Mintz G S, Kotler M N, Segal B L, Parry W R
Circulation. 1978 Feb;57(2):256-63. doi: 10.1161/01.cir.57.2.256.
Asymmetric septal hypertrophy (ASH) is considered the unifying link in the spectrum of hypertrophic cardiomyopathies. ASH and mitral valve systolic anterior motion (SAM) are the two most important echocardiographic criteria for the diagnosis of idiopathic hypertrophic subaortic stenosis (IHSS). Ten patients found have SAM without ASH were studied. Septal thickness, thickening, and excursion were normal. Seven patients had left ventricular ejection times (LVET) measured before and after amyl nitrite inhalation. In six of them, corrected LVET increased by more than 40 msec. Four patients underwent diagnostic cardiac catheterization. Resting or provocable left ventricular outflow tract (LVOT) gradients were demonstrable in all four patients. The echocardiographic features in patients with SAM alone, ASH and SAM, and ASH alone were compared. compared. LVOT measurements in patients with SAM alone (2.2 +/- .4 cm) and ASH and SAM (2.1 +/- .5 cm) were similar and narrower than in patients with ASH alone (2.8 +/- .5 cm, P less than 0.001). Ejection fractions in patients with SAM alone (79 +/- 10%) were greater than in patients with ASH and SAM (66 +/- 16%, P less than 0.02) or ASH alone (60 +/- 15%, P less than 0.001). Thus, dynamic left ventricular outflow obstruction can exist in the absence of echocardiographic ASH. LVOT width and abnormal LV ejection dynamics may contribute to the LVOT obstruction with or without the presence of ASH.

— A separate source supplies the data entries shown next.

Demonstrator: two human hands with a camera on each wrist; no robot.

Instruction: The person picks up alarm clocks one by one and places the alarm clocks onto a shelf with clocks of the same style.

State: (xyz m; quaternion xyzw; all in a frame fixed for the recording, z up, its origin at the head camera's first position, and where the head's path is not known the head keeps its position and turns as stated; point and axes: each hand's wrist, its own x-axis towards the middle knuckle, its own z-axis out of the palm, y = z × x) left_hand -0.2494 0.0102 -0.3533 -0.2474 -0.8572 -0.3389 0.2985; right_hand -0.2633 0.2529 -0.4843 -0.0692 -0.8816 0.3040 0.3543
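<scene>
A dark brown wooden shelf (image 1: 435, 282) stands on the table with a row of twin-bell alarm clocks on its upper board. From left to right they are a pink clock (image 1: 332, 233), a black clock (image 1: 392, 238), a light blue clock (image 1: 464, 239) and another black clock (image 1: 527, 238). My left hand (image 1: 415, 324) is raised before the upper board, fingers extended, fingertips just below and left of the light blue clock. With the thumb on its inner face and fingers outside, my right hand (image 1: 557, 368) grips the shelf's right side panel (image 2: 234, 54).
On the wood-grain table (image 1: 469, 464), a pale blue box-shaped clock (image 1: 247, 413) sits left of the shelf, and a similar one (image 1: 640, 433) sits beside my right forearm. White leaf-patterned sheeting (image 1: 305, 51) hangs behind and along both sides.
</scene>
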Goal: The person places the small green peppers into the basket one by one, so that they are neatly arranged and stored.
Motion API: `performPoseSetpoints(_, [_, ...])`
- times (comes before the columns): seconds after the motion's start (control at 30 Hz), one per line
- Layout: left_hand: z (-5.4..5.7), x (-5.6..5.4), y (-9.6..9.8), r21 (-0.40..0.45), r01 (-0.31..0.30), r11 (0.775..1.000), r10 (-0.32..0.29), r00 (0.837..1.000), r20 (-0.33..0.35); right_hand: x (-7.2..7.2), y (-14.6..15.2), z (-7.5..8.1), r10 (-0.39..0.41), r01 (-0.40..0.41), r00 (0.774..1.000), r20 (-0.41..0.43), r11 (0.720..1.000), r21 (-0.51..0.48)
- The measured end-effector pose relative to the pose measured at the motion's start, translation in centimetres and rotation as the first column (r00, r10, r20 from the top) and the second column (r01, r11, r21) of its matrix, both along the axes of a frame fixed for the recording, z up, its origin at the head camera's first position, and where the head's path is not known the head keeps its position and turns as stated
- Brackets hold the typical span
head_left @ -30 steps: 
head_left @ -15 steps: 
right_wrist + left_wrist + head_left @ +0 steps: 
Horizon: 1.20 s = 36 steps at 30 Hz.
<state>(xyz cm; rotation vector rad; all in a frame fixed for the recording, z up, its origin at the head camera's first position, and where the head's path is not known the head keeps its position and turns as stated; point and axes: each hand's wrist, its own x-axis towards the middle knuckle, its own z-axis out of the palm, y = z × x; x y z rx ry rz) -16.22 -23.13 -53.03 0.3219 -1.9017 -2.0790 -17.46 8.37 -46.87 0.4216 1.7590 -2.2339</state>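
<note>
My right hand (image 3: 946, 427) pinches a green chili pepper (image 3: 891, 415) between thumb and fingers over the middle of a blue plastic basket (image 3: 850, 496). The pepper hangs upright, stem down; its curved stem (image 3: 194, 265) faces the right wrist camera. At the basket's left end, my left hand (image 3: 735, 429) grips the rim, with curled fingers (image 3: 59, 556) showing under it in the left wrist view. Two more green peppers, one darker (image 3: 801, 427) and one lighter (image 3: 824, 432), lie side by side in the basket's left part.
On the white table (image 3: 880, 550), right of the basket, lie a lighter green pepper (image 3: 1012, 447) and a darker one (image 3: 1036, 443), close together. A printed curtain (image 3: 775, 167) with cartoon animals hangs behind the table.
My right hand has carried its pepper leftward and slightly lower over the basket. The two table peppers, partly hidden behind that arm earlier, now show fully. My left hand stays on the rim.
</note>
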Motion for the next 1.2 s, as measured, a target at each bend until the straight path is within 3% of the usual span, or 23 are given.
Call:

不对称性室间隔肥厚(ASH)被认为是肥厚型心肌病谱系中的统一联系。ASH和二尖瓣收缩期前向运动(SAM)是诊断特发性肥厚性主动脉瓣下狭窄(IHSS)的两个最重要的超声心动图标准。对10例发现有SAM但无ASH的患者进行了研究。室间隔厚度、增厚和运动正常。7例患者在吸入亚硝酸异戊酯前后测量了左心室射血时间(LVET)。其中6例患者校正后的LVET增加超过40毫秒。4例患者接受了诊断性心导管检查。所有4例患者均显示有静息或可诱发的左心室流出道(LVOT)梯度。比较了单纯SAM、ASH和SAM以及单纯ASH患者的超声心动图特征。单纯SAM患者(2.2±0.4cm)和ASH和SAM患者(2.1±0.5cm)的LVOT测量值相似,且比单纯ASH患者(2.8±0.5cm,P<0.001)更窄。单纯SAM患者的射血分数(79±10%)高于ASH和SAM患者(66±16%,P<0.02)或单纯ASH患者(60±15%,P<0.001)。因此,在没有超声心动图显示ASH的情况下,动态左心室流出道梗阻可能存在。LVOT宽度和异常的左心室射血动力学可能导致有无ASH情况下的LVOT梗阻。